Emniyet Genel Müdür Yardımcısı Çalışkan: " 15 Temmuz'da Türk Milleti ve Cumhurbaşkanımızın duruşu dünyadaki darbelerin kaderini değiştirdi"

" 15 Temmuz'u 2-3 sene erteleselerdi anahtar teslim ülke teslim edilecekti"

"15 Temmuz 2016'daki darbe bir konsorsiyumdur"

KAYSERİ - Erciyes Üniversitesi tarafından düzenlenen 15 Temmuz Darbe Girişimi ve Milletin Zaferi konferansına katılan Emniyet Genel Müdür Yardımcısı Doç. Dr. Mustafa Çalışkan, "15 Temmuz'da Türk Milleti ve Cumhurbaşkanımızın duruşu dünyadaki darbelerin kaderini değiştirdi" dedi.
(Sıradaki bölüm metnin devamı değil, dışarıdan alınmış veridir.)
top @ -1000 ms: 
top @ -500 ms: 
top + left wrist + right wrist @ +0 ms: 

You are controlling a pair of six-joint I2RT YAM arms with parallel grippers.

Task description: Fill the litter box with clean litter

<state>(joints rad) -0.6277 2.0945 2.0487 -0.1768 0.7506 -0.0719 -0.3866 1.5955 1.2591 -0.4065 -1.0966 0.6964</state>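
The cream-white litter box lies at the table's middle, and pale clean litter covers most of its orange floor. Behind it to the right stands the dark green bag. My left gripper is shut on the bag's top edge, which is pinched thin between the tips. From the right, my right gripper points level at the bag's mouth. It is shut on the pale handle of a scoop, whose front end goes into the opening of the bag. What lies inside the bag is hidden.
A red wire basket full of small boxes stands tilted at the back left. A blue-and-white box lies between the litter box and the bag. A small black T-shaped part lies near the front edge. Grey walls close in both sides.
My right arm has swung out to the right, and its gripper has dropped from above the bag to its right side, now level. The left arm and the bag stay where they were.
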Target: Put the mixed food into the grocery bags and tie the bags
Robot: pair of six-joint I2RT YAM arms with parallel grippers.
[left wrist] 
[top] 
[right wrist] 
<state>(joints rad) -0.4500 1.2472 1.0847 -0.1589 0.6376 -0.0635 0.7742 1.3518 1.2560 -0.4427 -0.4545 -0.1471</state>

ERÜ Turizm Fakültesi Konferans Salonu'nda düzenlenen programa Emniyet Genel Müdür Yardımcısı Doç. Dr. Mustafa Çalışkan, ERÜ Rektörü Prof. Dr. Fatih Altun, Kayseri İl Emniyet Müdürü Atanur Aydın, protokol üyeleri, akademisyenler ve vatandaşlar katıldı.

Darbe kültürünün kansere ya da bir virüse benzediğini söyleyen Emniyet Genel Müdür Yardımcısı Mustafa Çalışkan, "Maalesef bir darbe kültürümüz ve ona paralel olarak darbeler tarihimiz var. 2016'da biz isim olarak 'Hain Darbe Girişimi' diyoruz ve ondan öncesinde de yapılan darbeler var. Bunlar bizim tarihimizde bire bir yaşadığımız, ülkemizi ve bizleri etkileyen darbeler veya darbe girişimleridir. Darbeyi virüse ya da kansere benzetebilirsiniz. Bünyeye girdikten sonra çıkması çok zordur. Maalesef bizim ordumuzda da böyle bir hastalık, Osmanlı'nın son zamanlarından böyle bir virüs bizim ordumuza sirayet etmiştir. 15 Temmuz 2016'daki darbe bir konsorsiyumdur. Amerika vardır, NATO vardır, İngiltere vardır, Almanya vardır, İsrail vardır. Daha birçok devlet de bu darbeyi desteklemiştir. İç dinamikler kadar dış dinamiklerin de çok önemli olduğu darbelerde iç dinamiklerle ilgili bütün sinir uçlarımıza dokunmuşlardır. Nedir bizim sinir uçlarımız? Mezheple ilgili sinir uçlarımız var. Laik-Antilaik gibi bir takım sinir uçları var. Alevi-Sünni gibi, Türk-Kürt gibi bir takım sinir uçlarımız var. Aslında büyük sorunlarımız yok ama bu sinir uçlarımıza dokunduğunuzda iç dinamikler faaliyete geçebiliyor" dedi.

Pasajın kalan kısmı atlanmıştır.